- [TASK BRIEF]: From the first line through the last, transcribe the listing word for word.
DATASET CONTENT Start Marker
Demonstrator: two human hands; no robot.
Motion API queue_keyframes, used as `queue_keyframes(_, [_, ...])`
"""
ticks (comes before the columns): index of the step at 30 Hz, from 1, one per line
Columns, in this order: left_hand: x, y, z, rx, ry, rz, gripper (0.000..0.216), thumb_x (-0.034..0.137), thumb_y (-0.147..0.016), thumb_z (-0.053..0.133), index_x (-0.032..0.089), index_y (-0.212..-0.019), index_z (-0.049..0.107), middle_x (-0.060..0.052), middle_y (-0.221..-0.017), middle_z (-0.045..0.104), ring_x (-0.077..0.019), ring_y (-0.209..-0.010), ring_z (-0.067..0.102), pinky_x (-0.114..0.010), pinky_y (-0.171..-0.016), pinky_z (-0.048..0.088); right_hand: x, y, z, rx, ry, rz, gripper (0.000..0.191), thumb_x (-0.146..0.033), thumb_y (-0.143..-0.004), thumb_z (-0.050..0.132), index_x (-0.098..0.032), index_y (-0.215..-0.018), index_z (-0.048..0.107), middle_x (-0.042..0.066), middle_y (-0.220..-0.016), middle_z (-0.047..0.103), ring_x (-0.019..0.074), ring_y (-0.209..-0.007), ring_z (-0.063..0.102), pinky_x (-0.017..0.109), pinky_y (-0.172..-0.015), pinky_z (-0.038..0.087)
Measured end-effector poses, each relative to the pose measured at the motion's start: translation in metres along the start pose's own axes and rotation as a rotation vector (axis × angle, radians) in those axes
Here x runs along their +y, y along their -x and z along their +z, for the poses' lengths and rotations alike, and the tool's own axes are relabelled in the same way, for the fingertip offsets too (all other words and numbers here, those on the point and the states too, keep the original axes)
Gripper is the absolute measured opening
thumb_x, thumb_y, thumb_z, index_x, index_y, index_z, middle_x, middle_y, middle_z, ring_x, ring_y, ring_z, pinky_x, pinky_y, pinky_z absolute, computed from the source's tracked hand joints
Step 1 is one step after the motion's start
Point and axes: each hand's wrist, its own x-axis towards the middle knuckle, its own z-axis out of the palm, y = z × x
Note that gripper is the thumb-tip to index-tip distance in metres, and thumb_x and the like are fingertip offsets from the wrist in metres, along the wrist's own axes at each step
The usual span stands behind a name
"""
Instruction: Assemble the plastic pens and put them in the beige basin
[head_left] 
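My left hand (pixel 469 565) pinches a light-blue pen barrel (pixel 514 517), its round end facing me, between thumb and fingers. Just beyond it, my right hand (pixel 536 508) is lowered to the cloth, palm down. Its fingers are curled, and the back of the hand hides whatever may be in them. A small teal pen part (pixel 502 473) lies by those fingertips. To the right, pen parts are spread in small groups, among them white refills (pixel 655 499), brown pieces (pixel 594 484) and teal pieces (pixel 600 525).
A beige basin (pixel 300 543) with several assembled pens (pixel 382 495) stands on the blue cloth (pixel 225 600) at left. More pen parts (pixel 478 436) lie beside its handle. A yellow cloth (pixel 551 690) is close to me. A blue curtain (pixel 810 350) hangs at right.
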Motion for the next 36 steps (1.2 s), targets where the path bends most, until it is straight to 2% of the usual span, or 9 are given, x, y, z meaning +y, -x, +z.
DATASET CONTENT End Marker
- [SOLUTION FOR THIS TASK]:
Demonstrator: two human hands; no robot.
Motion API queue_keyframes, used as `queue_keyframes(_, [_, ...])`
"""
ticks (comes before the columns): index of the step at 30 Hz, from 1, one per line
Columns, in this order: left_hand: x, y, z, rx, ry, rz, gripper (0.000..0.216), thumb_x (-0.034..0.137), thumb_y (-0.147..0.016), thumb_z (-0.053..0.133), index_x (-0.032..0.089), index_y (-0.212..-0.019), index_z (-0.049..0.107), middle_x (-0.060..0.052), middle_y (-0.221..-0.017), middle_z (-0.045..0.104), ring_x (-0.077..0.019), ring_y (-0.209..-0.010), ring_z (-0.067..0.102), pinky_x (-0.114..0.010), pinky_y (-0.171..-0.016), pinky_z (-0.048..0.088); right_hand: x, y, z, rx, ry, rz, gripper (0.000..0.191), thumb_x (-0.146..0.033), thumb_y (-0.143..-0.004), thumb_z (-0.050..0.132), index_x (-0.098..0.032), index_y (-0.215..-0.018), index_z (-0.048..0.107), middle_x (-0.042..0.066), middle_y (-0.220..-0.016), middle_z (-0.047..0.103), ring_x (-0.019..0.074), ring_y (-0.209..-0.007), ring_z (-0.063..0.102), pinky_x (-0.017..0.109), pinky_y (-0.172..-0.015), pinky_z (-0.038..0.087)
Measured end-effector poses, each relative to the pose measured at the motion's start: translation in metres along the start pose's own axes and rotation as a rotation vector (axis × angle, radians) in those axes
Here x runs along their +y, y along their -x and z along their +z, for the poses' lengths and rotations alike, and the tool's own axes are relabelled in the same way, for the fingertip offsets too (all other words and numbers here, those on the point and the states too, keep the original axes)
Gripper is the absolute measured opening
thumb_x, thumb_y, thumb_z, index_x, index_y, index_z, middle_x, middle_y, middle_z, ring_x, ring_y, ring_z, pinky_x, pinky_y, pinky_z absolute, computed from the source's tracked hand joints
Step 1 is one step after the motion's start
Point and axes: each hand's wrist, its own x-axis towards the middle knuckle, its own z-axis out of the palm, y = z × x
Note that gripper is the thumb-tip to index-tip distance in metres, and thumb_x and the like are fingertip offsets from the wrist in metres, along the wrist's own axes at each step
The usual span stands behind a name
"""
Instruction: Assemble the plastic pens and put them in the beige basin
[head_left] 
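My left hand (pixel 469 565) pinches a light-blue pen barrel (pixel 514 517), its round end facing me, between thumb and fingers. Just beyond it, my right hand (pixel 536 508) is lowered to the cloth, palm down. Its fingers are curled, and the back of the hand hides whatever may be in them. A small teal pen part (pixel 502 473) lies by those fingertips. To the right, pen parts are spread in small groups, among them white refills (pixel 655 499), brown pieces (pixel 594 484) and teal pieces (pixel 600 525).
A beige basin (pixel 300 543) with several assembled pens (pixel 382 495) stands on the blue cloth (pixel 225 600) at left. More pen parts (pixel 478 436) lie beside its handle. A yellow cloth (pixel 551 690) is close to me. A blue curtain (pixel 810 350) hangs at right.
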Motion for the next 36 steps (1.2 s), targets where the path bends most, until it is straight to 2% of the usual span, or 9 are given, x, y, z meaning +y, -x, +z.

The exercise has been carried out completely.